Netty Pipeline processes flush operation out of order
See original GitHub issueDuring an attempted upgrade of netty we ran into an issue starting in version 4.1.35 it appears that sometimes channel.flush() ends up getting processed before a channel.write() even when called after the write(). These actions happen on a thread outside the netty pipeline.
Calling channel.writeAndFlush() seems to fix the issue, but not sure what else might be impacted.
Expected behavior
on an thread external to the netty pipeline:
channel.write()
channel.flush()
works the same as
channel.writeAndFlush()
Actual behavior
channel.flush() after a few channel.write() operations may get processed by the pipeline before the writes, causing the connection to hang without flushing data.
Steps to reproduce
I assume the trigger here is writing to the channel from an outside thread.
Minimal yet complete reproducer code (or URL to code)

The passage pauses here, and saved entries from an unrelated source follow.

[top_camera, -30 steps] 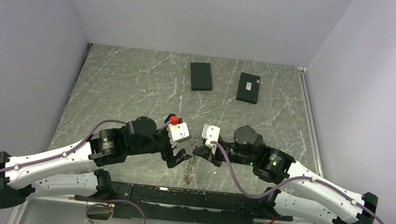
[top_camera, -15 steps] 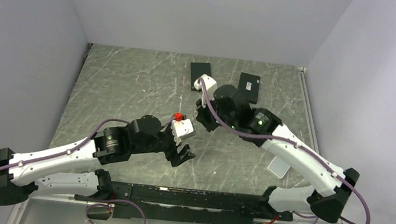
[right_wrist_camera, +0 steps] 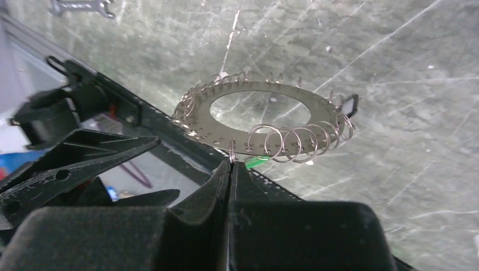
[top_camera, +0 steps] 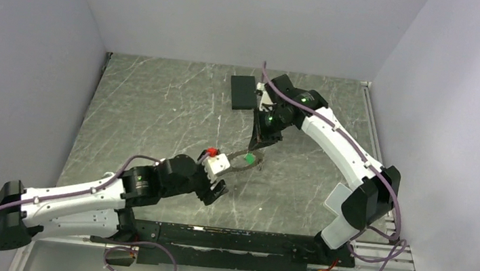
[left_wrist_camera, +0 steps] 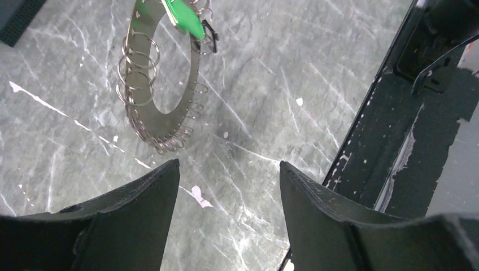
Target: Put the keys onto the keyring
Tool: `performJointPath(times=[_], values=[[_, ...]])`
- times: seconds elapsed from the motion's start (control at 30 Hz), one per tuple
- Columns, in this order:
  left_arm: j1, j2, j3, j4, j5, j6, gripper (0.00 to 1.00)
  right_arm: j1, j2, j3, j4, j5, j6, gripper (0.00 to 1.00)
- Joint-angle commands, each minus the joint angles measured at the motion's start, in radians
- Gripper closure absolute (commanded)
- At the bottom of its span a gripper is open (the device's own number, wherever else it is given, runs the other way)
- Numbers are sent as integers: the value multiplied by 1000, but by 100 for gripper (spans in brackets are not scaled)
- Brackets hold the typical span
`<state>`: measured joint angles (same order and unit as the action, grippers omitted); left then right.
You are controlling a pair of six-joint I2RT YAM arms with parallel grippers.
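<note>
First, table [top_camera: 153,98]: we saw a grey-green marbled top lying beneath both grippers.
Right arm [top_camera: 339,143]: it reached far out over the table, with its wrist bent down toward the middle.
Left arm [top_camera: 80,192]: it stretched low across the near part of the table, pointing at the right gripper.
Black rail [left_wrist_camera: 390,147]: it ran along the table edge, off to the right of the left gripper.
Black box [top_camera: 243,92]: it lay flat on the table behind the right gripper, well apart from the keyring.
Left gripper [left_wrist_camera: 229,166]: we found its jaws released, standing wide with nothing between them.
Right gripper [right_wrist_camera: 231,164]: its fingers were clenched tight on the near rim of the keyring.
Keyring [right_wrist_camera: 326,116]: the flat grey ring stuck out ahead of the right gripper's fingertips. It was just beyond the left gripper's open tips, not touching them.
Green tag [left_wrist_camera: 183,17]: it sat on the keyring at the end farthest from the left gripper.
Wire loops [right_wrist_camera: 288,141]: small silver rings lined the keyring's edge, the larger ones just past the right fingertips.
</note>
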<state>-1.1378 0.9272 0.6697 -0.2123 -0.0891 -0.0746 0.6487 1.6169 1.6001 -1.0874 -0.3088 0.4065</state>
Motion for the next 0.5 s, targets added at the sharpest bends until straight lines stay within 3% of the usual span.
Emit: performJointPath(times=[0.0, 0.3, 0.47], values=[[-4, -118, -73, 216, 2, -33, 31, -40, -47, 24, 14, -180, 149, 100], [-5, -28, -65, 383, 44, 4, 32, -51, -83, -61, 113, -232, 216, 100], [-5, 69, -84, 529, -64, 40, 31, -52, -102, -55, 112, -214, 215, 100]])
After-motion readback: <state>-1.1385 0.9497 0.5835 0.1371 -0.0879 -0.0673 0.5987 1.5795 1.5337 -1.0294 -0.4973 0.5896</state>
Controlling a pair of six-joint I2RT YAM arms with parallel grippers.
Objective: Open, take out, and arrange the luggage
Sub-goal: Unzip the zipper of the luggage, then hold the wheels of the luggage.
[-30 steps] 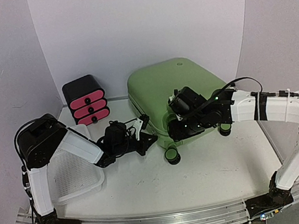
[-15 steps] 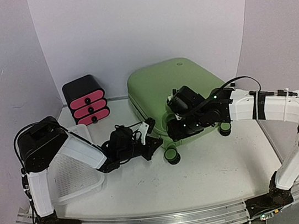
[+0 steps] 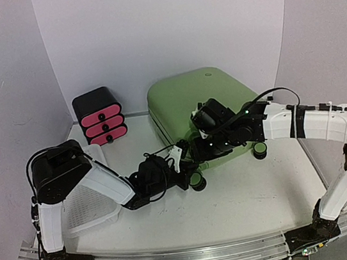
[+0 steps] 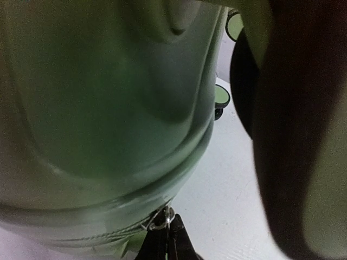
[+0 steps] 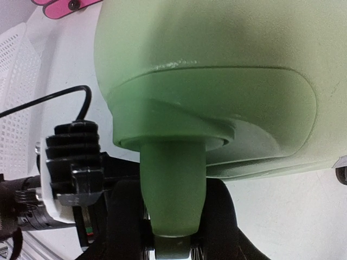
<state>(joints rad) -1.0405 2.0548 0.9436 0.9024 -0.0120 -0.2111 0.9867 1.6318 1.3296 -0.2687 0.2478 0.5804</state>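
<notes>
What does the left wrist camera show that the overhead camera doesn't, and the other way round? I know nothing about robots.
Only the left wrist view: a close look at the metal zipper pull, pinched in the left jaws, which are shut, at the seam of the luggage. Only the top view: the whole scene, with the left arm, the right arm, a black drawer box with pink fronts and a white basket. Both: the light-green luggage and its wheels.

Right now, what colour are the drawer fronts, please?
The drawer fronts are pink, clearest in the top external view.
</notes>
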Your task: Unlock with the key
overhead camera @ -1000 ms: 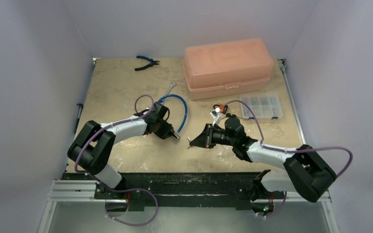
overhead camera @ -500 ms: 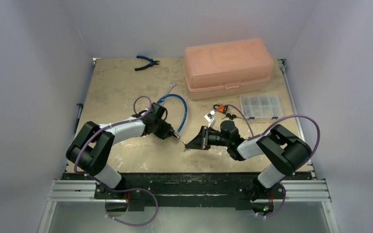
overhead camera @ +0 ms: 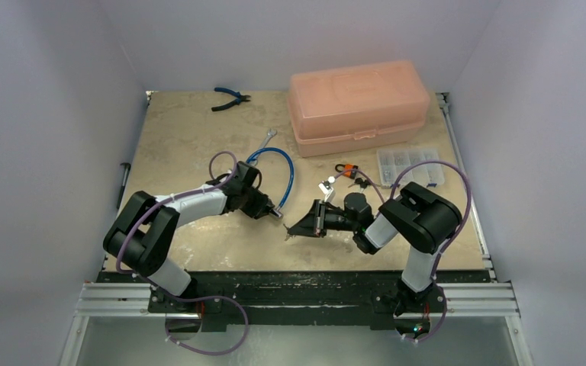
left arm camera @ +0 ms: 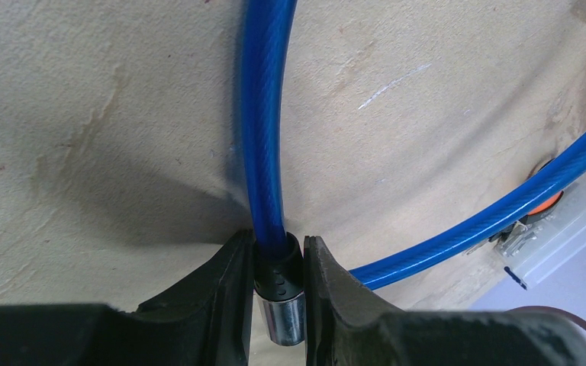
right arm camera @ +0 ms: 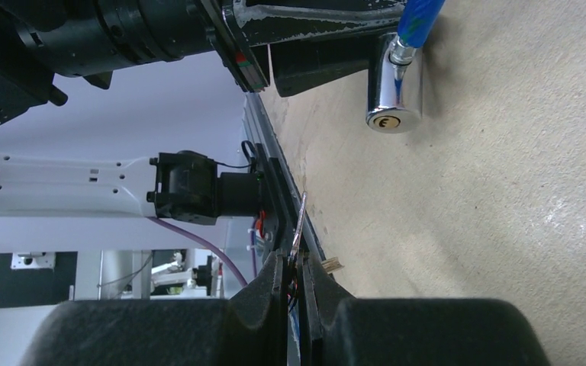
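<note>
A blue cable lock (overhead camera: 284, 164) loops on the table. My left gripper (overhead camera: 269, 209) is shut on its black and chrome end (left arm camera: 281, 293), with the blue cable (left arm camera: 263, 114) running up from between the fingers. In the right wrist view the chrome lock barrel (right arm camera: 394, 91) faces me, its brass keyhole showing, held by the left gripper. My right gripper (overhead camera: 305, 223) is shut on a thin silver key (right arm camera: 297, 225), whose blade points toward the barrel with a gap between them.
A pink plastic toolbox (overhead camera: 359, 105) stands at the back right. A clear parts organiser (overhead camera: 412, 164) lies near it, with an orange key fob (overhead camera: 346, 169) beside. Blue-handled pliers (overhead camera: 230, 97) lie at the back left, and a small metal tool (overhead camera: 266, 140) by the cable.
The right arm has folded in, its elbow swinging left and back over the table. The right gripper with the key has shifted slightly left toward the lock. The left arm has barely moved.
</note>
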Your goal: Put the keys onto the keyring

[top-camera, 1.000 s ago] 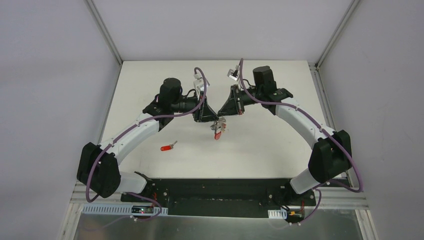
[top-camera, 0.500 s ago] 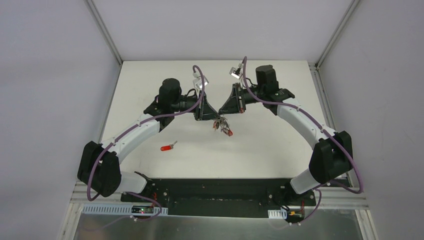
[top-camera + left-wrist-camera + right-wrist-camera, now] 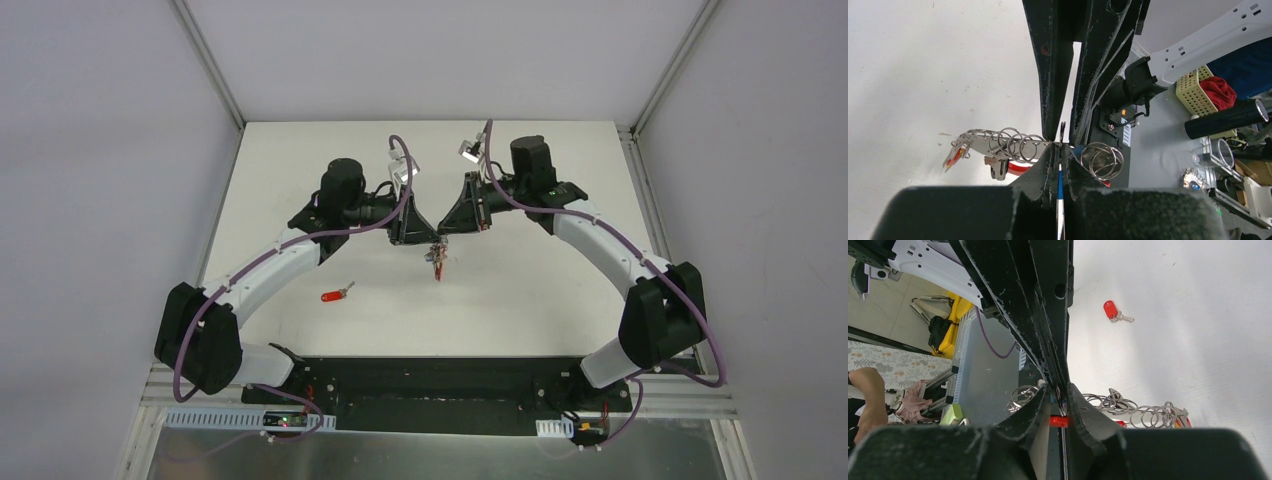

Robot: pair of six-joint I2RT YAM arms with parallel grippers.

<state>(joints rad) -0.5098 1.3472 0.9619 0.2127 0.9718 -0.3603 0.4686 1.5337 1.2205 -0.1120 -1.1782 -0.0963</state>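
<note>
The keyring (image 3: 437,262), a bunch of grey metal rings with a red band and small tags, hangs above the middle of the table where both grippers meet. My left gripper (image 3: 426,239) (image 3: 1060,148) is shut on a thin edge of the bunch, with rings (image 3: 1009,145) fanning out to either side. My right gripper (image 3: 446,236) (image 3: 1059,391) faces it tip to tip, its jaws slightly apart around a thin ring edge, and a red piece shows in the gap. More rings (image 3: 1128,407) trail to its right. A red-headed key (image 3: 336,295) (image 3: 1110,309) lies alone on the table to the left.
The white table (image 3: 520,290) is bounded by grey walls left, right and behind. A black base plate (image 3: 430,375) runs along the near edge. Beyond that edge the left wrist view shows a yellow basket (image 3: 1198,92) and a black cylinder (image 3: 1228,119).
The hanging bunch swung to the right and has come back under the fingertips. My left jaws closed and my right jaws have parted a little. The red-headed key has not moved.
</note>
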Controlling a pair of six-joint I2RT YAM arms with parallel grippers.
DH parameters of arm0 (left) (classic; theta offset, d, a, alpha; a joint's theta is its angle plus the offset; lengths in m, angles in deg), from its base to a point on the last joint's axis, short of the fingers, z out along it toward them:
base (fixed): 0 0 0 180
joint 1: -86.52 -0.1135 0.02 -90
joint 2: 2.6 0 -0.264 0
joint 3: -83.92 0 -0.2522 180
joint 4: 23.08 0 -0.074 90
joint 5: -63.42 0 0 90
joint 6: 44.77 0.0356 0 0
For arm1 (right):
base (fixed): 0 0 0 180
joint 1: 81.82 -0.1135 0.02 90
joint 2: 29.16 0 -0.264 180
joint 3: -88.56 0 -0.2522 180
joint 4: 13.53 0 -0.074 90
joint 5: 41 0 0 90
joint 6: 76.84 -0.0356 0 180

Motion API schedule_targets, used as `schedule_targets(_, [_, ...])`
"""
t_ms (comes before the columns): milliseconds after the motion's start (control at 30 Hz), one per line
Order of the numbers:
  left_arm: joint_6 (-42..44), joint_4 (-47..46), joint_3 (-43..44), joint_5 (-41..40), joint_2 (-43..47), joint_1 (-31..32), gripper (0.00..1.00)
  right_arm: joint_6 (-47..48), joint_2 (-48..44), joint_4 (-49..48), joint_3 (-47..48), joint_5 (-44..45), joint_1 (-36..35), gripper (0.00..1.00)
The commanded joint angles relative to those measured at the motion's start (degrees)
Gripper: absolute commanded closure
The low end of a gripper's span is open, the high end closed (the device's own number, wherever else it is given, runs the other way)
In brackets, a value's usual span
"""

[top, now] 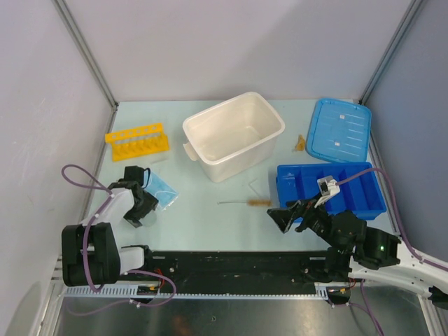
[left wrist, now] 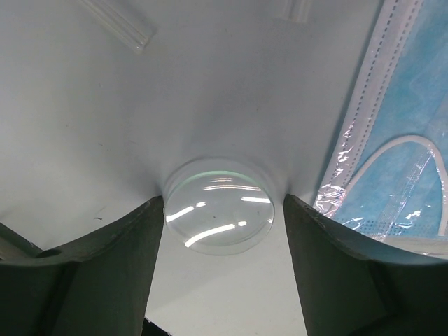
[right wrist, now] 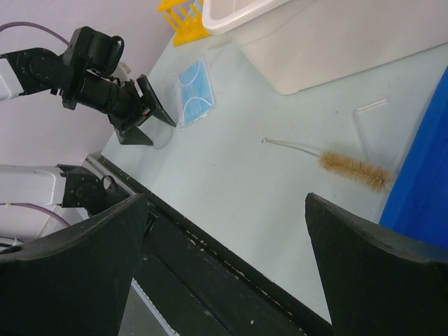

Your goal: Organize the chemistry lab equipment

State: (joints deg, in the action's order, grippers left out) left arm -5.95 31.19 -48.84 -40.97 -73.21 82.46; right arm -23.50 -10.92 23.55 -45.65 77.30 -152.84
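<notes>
The clear round dish (left wrist: pixel 218 204) lies flat on the table (left wrist: pixel 84 126), right between the fingers (left wrist: pixel 105 266) of the left gripper (left wrist: pixel 222 204). Each finger stands at the rim. Whether they already press the dish cannot be told.

Just outside the right-hand finger lies the mask (left wrist: pixel 399 154) in its wrapper. A clear tube (left wrist: pixel 119 28) rests well beyond the fingertips.

The likely trouble is slick, shallow glass. A squeeze on the curved rim could squirt it out forward, or tip it on lifting. A closing finger could also snag the wrapper's edge and drag it along.

The right gripper (right wrist: pixel 225 210) hangs spread and empty, with the brush (right wrist: pixel 353 168) ahead of it.
</notes>
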Motion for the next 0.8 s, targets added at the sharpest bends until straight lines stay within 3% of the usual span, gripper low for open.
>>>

Unfortunately I can’t share the current code that causes it, I haven’t yet come up with a minimal demo.
Netty version
works in 4.1.34, broken in 4.1.35
JVM version (e.g. java -version
)
1.8.0_202
OS version (e.g. uname -a
)
macos Catalina 10.15.5 Darwin Kernel Version 19.5.0: Tue May 26 20:41:44 PDT 2020; root:xnu-6153.121.2~2/RELEASE_X86_64 x86_64
Issue Analytics
- State:
- Created 3 years ago
- Comments:15 (9 by maintainers)
Top GitHub Comments
Feels pretty expected, as all this does is invoke 2 schedules to the event loop, and each can end up on a different thread.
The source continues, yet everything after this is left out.